(Stored items)
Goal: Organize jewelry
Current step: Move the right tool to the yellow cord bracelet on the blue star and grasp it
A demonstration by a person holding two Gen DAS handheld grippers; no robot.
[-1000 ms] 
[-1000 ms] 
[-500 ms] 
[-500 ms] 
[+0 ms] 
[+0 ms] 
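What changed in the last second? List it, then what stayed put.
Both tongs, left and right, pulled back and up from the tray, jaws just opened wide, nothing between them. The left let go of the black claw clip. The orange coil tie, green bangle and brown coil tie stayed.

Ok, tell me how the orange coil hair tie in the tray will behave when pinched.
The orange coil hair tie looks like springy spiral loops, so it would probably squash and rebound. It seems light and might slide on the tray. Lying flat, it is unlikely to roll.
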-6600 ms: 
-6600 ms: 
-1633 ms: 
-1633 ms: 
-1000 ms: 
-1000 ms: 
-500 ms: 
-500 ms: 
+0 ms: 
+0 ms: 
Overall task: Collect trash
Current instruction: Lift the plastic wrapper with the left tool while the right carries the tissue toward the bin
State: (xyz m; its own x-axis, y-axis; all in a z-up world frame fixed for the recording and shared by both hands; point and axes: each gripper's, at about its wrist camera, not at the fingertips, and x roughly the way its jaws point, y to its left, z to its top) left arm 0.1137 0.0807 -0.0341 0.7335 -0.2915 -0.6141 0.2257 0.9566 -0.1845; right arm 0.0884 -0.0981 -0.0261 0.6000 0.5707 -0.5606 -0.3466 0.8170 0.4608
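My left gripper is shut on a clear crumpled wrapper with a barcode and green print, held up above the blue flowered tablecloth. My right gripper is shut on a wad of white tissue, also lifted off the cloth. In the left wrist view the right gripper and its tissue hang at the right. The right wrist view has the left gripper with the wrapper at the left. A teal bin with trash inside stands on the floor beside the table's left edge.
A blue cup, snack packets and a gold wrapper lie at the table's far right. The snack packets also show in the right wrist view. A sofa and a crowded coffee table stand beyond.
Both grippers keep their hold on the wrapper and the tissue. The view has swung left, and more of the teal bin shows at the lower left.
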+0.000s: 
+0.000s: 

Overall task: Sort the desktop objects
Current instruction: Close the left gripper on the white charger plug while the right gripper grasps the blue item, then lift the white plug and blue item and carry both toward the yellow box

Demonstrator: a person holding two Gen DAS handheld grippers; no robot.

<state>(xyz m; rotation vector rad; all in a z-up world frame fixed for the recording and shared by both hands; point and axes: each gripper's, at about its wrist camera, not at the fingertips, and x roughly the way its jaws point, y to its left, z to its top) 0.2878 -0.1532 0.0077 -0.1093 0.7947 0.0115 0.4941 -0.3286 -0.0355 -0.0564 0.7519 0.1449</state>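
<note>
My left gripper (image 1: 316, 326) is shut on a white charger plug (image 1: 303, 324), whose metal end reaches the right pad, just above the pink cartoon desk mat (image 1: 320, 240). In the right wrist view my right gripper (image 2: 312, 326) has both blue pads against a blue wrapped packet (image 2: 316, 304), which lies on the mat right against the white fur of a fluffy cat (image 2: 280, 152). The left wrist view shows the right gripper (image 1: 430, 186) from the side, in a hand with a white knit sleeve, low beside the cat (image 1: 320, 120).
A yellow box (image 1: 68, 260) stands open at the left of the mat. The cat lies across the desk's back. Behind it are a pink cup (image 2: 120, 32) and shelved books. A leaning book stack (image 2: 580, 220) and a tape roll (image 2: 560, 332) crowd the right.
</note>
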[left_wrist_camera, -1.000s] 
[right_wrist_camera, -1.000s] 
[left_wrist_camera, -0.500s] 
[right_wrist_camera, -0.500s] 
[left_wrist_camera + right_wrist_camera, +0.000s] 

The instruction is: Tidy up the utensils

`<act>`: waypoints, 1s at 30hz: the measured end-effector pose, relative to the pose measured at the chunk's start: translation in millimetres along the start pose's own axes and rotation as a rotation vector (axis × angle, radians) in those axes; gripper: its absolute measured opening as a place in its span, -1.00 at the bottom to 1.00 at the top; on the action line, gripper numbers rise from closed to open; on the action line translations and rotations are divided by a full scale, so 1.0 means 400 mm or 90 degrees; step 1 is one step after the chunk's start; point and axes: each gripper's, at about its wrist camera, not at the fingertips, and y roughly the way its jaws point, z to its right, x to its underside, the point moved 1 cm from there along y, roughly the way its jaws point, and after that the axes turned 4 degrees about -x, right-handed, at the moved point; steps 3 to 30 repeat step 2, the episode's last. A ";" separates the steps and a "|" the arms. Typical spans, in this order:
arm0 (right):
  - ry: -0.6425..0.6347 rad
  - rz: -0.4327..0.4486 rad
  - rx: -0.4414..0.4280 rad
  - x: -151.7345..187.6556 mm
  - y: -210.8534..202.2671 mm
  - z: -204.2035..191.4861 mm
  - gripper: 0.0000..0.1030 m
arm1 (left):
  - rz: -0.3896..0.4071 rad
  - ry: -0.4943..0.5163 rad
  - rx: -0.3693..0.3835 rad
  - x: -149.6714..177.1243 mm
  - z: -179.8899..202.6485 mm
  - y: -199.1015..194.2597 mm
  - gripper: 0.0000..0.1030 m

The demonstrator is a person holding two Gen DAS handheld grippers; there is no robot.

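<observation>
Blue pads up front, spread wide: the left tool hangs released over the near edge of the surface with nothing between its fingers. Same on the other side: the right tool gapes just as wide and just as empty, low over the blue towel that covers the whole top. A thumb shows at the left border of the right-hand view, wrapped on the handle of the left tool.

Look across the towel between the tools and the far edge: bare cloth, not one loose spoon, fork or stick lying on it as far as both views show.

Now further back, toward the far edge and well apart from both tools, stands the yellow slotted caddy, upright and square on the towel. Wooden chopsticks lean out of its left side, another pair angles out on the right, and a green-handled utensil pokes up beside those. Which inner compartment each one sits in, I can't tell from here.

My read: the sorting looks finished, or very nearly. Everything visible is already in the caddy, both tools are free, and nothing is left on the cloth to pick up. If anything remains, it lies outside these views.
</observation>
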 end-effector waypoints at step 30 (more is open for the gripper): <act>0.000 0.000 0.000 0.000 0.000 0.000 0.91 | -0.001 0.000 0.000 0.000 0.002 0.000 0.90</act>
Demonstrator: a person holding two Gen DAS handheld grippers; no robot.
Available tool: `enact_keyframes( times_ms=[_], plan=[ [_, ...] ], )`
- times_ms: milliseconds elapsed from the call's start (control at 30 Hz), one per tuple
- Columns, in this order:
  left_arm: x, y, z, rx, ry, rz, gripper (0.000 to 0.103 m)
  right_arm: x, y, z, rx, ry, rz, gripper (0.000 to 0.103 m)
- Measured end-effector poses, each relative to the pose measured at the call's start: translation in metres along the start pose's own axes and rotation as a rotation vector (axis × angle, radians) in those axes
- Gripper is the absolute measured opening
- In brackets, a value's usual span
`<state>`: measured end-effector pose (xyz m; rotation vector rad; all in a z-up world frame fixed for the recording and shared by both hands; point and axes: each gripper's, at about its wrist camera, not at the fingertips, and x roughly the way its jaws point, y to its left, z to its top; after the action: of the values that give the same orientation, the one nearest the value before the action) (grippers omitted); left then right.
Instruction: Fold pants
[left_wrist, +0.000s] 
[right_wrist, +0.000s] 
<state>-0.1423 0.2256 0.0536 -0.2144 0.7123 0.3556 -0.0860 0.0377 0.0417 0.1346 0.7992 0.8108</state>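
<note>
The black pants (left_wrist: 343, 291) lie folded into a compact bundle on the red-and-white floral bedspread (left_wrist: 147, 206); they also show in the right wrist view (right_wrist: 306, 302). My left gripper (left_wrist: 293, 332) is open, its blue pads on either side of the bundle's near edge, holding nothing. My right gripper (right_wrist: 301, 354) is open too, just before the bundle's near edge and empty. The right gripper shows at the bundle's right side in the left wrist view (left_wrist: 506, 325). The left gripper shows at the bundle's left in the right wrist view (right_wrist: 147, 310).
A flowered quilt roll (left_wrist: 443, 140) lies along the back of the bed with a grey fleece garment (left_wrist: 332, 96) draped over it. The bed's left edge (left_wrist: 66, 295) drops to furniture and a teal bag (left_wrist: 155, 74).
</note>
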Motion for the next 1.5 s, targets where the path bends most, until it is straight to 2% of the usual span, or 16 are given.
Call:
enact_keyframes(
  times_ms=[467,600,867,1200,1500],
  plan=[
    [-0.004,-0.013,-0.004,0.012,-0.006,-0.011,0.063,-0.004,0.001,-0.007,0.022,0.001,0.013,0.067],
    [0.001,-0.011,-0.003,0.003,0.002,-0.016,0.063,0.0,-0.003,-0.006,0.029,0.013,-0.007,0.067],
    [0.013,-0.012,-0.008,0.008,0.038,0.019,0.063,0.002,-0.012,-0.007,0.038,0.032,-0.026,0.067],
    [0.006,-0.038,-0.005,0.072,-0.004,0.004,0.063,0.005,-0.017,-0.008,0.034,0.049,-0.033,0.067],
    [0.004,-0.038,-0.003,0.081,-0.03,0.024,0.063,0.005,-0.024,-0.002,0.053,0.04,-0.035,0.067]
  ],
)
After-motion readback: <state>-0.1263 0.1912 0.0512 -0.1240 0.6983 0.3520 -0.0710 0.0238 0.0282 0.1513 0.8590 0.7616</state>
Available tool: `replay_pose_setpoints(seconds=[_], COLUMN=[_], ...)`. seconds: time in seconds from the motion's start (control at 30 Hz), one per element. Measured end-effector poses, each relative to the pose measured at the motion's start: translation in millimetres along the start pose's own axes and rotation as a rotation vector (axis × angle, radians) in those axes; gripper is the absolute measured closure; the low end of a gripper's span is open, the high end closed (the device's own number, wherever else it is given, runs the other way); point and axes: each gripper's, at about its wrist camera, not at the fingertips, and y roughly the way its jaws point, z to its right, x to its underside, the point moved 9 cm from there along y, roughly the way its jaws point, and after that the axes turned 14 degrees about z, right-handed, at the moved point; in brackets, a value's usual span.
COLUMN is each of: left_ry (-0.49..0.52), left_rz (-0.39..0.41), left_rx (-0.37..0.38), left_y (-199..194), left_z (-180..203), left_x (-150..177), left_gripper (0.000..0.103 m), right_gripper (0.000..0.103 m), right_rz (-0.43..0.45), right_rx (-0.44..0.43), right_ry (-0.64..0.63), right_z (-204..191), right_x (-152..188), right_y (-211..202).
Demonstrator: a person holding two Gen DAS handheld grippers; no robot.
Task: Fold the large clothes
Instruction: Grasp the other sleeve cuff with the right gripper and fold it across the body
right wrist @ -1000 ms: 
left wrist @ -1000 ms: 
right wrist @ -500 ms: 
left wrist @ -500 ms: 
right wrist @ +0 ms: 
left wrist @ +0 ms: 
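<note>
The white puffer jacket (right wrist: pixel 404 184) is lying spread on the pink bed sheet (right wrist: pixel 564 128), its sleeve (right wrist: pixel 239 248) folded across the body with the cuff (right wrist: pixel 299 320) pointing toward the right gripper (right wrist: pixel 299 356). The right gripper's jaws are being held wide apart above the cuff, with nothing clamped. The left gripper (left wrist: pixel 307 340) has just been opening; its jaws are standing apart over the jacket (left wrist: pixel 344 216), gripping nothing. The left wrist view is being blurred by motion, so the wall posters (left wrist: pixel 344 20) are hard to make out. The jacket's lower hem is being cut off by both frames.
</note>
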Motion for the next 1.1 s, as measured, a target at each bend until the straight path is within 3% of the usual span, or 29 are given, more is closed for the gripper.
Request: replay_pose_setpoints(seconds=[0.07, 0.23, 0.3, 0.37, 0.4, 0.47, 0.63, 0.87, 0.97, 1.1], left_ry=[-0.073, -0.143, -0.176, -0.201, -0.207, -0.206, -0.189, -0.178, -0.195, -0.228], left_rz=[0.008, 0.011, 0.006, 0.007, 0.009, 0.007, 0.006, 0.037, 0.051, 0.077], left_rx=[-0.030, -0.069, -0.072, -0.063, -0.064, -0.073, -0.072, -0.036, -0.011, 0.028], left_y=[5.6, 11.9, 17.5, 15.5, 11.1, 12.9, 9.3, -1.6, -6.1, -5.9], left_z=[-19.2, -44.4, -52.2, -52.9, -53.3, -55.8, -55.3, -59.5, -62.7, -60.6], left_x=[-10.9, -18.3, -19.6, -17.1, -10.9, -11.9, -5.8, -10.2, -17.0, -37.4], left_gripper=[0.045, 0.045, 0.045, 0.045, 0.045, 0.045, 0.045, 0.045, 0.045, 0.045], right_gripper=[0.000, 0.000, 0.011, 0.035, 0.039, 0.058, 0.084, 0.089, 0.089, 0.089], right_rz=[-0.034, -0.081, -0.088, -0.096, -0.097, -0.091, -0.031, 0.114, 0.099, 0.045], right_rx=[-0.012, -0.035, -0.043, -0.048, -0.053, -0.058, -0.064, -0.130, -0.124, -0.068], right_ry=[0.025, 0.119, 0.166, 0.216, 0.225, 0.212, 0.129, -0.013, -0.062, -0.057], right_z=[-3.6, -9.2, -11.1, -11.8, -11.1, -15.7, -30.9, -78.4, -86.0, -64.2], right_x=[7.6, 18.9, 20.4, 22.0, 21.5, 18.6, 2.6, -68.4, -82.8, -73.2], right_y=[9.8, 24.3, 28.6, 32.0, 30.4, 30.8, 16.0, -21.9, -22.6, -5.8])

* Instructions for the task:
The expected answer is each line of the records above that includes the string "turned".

* Solution to the exercise:
`<act>`: waypoints, 1s at 30hz: the measured end-effector pose, relative to the pose measured at the chunk's start: translation in millimetres along the start pose's own axes and rotation as a rotation vector (axis × angle, radians) in those axes; gripper: its absolute measured opening as a place in its span, -1.00 at the bottom to 1.00 at the top; on the action line, gripper numbers rise from closed to open; on the action line translations and rotations are divided by a full scale, so 1.0 means 400 mm or 90 degrees; step 1 is one step after the chunk's start; point and axes: each gripper's, at about its wrist camera, not at the fingertips, and y roughly the way its jaws point, z to its right, x to its underside, the point moved 1 cm from there along y, roughly the way its jaws point, and after that the axes turned 4 degrees about -x, right-handed, at the moved point; steps 3 to 30 repeat step 2, the episode's last. A ";" separates the steps and a "|" the arms. Typical spans, in this order:
Available tool: `replay_pose_setpoints(seconds=[_], COLUMN=[_], ...)`. seconds: time in seconds from the motion's start (control at 30 Hz), one per element. Measured end-effector poses, each relative to the pose measured at the motion's start: translation in millimetres along the start pose's own axes and rotation as a rotation vector (axis × angle, radians) in those axes; gripper is the absolute measured closure; the low end of a gripper's span is open, the high end closed (the device's own number, wherever else it is given, runs the other way); point and axes: each gripper's, at about its wrist camera, not at the fingertips, and y roughly the way its jaws point, z to its right, x to its underside, the point moved 9 cm from there along y, roughly the way its jaws point, and after that the axes turned 14 degrees about z, right-handed, at the moved point; in brackets, a value's usual span.

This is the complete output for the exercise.